Что и говорить, иные спектакли соединяли в себе великолепие старой актерской школы, драматургическую классику с ощутимым запахом нафталина. В «Дворянском гнезде» Лаврецкий (сорокачетырехлетний Николай Симонов) признавался в любви Лизе Калитиной, которую играла известнейшая в свое время актриса (ей было за пятьдесят) с грациозной, но совершенно морщинистой шейкой. Однако игра их была такова, что о морщинах и возрасте забывали. Зато я слышал речь тургеневских персонажей, видел быт, страсти, кидался потом читать роман… А в Большом драматическом, тогда вовсе не модном, смотрел прочитанную с восторгом еще в эвакуации, великолепно стилизованную пьесу Гладкова «Давным-давно», где юную Шурочку Азарову играла Ольга Казико, актриса прелестная, но далеко не юная и совершенно рубенсовской комплекции.
А более всего я любил просто не ходить в школу и ездить с мамой на трамвае или автобусе через весь город. Никак не мог привыкнуть, что такое наслаждение, как путешествие на трамвае, может быть столь доступным.
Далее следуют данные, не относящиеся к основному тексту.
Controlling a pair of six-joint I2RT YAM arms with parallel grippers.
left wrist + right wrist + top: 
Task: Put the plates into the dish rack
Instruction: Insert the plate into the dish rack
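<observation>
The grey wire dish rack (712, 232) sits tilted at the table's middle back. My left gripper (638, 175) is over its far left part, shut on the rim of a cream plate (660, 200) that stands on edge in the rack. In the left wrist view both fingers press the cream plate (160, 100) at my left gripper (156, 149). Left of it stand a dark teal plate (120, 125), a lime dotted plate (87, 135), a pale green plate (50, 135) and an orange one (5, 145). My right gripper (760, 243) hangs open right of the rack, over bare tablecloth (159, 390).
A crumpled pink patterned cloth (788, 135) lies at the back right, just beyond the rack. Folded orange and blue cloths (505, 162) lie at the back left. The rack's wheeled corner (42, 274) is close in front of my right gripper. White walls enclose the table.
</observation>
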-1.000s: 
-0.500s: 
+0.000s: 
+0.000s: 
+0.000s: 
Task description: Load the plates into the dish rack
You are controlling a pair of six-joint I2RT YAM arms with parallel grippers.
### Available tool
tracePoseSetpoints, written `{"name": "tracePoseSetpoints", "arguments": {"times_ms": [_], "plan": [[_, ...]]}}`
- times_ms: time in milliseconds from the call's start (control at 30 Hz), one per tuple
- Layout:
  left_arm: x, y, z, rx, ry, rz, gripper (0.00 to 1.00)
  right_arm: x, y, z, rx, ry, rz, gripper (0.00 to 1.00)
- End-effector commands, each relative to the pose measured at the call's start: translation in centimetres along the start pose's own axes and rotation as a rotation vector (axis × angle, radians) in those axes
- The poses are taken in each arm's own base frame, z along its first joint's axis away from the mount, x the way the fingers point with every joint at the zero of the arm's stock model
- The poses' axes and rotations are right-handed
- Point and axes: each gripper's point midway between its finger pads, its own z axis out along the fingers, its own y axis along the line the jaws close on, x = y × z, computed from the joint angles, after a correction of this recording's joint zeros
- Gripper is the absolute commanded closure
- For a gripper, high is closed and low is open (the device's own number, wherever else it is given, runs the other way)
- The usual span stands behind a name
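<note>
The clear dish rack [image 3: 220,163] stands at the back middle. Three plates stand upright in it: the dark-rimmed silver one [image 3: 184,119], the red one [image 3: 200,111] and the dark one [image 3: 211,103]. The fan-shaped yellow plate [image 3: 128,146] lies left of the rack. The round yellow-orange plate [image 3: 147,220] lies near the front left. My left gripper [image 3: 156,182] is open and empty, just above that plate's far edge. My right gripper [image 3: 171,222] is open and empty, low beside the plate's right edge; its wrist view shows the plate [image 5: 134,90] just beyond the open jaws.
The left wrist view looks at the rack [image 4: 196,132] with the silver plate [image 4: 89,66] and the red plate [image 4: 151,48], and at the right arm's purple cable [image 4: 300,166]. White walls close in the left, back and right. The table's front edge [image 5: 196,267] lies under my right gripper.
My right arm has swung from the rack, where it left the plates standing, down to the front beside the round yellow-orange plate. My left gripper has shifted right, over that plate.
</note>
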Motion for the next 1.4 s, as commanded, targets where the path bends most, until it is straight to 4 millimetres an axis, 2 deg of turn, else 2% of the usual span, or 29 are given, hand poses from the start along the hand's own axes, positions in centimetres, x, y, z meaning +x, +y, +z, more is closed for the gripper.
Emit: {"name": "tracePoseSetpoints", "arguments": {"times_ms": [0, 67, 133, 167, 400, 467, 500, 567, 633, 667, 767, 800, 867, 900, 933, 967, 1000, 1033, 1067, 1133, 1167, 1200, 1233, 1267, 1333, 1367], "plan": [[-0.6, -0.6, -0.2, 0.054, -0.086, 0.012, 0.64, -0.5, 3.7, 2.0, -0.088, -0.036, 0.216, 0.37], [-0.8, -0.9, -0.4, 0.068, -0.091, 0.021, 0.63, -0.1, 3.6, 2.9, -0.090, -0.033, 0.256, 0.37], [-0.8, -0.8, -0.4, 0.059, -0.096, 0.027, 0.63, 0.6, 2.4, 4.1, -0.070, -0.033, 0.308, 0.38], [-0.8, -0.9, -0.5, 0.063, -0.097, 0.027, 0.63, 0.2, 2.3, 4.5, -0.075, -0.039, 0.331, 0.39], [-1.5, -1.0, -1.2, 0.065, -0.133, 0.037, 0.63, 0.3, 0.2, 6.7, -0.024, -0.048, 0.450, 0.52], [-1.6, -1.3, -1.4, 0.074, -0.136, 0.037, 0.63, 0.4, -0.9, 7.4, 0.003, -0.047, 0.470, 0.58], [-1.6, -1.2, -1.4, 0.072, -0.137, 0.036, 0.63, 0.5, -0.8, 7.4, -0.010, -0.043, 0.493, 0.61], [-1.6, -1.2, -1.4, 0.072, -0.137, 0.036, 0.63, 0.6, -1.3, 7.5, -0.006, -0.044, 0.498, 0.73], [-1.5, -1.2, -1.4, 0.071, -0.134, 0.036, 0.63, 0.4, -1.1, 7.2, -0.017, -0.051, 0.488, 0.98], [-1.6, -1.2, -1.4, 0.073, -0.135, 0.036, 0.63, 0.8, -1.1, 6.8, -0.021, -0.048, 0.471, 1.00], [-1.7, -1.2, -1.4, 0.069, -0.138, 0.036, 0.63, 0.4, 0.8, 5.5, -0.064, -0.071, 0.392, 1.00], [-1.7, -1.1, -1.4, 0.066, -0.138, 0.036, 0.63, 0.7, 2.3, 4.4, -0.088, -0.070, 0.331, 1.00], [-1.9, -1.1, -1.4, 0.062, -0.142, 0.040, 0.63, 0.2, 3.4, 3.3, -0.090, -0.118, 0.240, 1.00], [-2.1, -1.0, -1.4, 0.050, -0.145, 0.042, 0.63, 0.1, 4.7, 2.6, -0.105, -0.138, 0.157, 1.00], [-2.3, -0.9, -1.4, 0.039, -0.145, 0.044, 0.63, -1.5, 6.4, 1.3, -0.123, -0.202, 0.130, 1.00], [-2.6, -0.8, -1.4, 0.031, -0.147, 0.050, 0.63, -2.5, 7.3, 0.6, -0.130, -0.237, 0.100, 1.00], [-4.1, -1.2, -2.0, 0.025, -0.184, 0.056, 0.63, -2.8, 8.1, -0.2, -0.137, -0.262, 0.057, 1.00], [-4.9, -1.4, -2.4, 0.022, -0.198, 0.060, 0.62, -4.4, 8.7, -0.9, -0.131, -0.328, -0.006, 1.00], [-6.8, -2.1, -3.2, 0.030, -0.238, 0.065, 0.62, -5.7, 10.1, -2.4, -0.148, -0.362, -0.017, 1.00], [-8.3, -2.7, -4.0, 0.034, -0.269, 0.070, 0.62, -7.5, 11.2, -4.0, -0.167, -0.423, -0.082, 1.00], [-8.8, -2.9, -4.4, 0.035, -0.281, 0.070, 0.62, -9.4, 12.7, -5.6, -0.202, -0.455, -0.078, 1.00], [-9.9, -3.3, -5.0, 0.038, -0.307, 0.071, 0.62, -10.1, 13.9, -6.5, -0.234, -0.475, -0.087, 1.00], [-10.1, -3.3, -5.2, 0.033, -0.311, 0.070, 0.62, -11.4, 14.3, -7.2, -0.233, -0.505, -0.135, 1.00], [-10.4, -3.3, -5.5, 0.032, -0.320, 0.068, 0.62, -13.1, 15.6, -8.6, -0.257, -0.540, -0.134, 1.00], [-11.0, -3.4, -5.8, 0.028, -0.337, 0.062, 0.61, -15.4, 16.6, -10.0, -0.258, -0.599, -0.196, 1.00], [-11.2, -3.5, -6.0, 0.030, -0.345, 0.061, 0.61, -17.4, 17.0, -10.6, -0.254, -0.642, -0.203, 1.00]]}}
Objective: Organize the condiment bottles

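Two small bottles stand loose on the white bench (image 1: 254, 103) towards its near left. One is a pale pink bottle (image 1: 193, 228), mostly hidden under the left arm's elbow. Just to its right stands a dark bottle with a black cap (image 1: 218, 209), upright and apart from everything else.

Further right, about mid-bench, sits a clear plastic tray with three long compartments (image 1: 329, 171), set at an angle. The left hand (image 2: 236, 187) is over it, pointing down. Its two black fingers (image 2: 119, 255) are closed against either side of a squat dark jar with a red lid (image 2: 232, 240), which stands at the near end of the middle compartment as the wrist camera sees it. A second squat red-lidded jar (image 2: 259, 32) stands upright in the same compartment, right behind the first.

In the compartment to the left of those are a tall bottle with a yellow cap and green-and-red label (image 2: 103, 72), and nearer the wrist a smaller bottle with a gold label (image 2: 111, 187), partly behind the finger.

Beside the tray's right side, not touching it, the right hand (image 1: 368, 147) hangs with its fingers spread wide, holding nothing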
Еще любил приходить с мамой в музей Малого оперного, к Кире Николаевне. В так называемой Дубовой комнате, пока они с мамой разговаривали, я дышал театром и любовался усталым прекрасным лицом. Всегда казалось: Кира Николаевна одета превосходно и изысканно. А одевалась она, как и все, бедно, но неуловимая элегантность была и в старенькой косынке, и даже в том, как лежал распустившийся локон, выбившийся из пышного узла уже начинающих седеть волос цвета осенней листвы.
Все меньше оставалось фанеры в окнах домов и трамваев, быстро ремонтировали фасады, особенно в центре. На фонарных столбах, что на Невском, укрепили по три светильника (в военные годы было по одному). От Конюшенной площади по Желябова, по Невскому к Троицкому полю пошел новый автобус номер три. Машины были часто трофейные, старые, разные, и ездить в них было хоть и не очень удобно, но интересно.
По вечерам пронзительно и ярко горели бедные рекламы из гнутых газосветных трубок — чаще всего просто надписи. Ядовито-зеленые и малиновые, других цветов тогда не было. В нервных, вечно мигающих и гаснущих буковках было все же что-то от наших представлений о европейском шике — таком странном в еще не забывшем войну темном, покалеченном городе.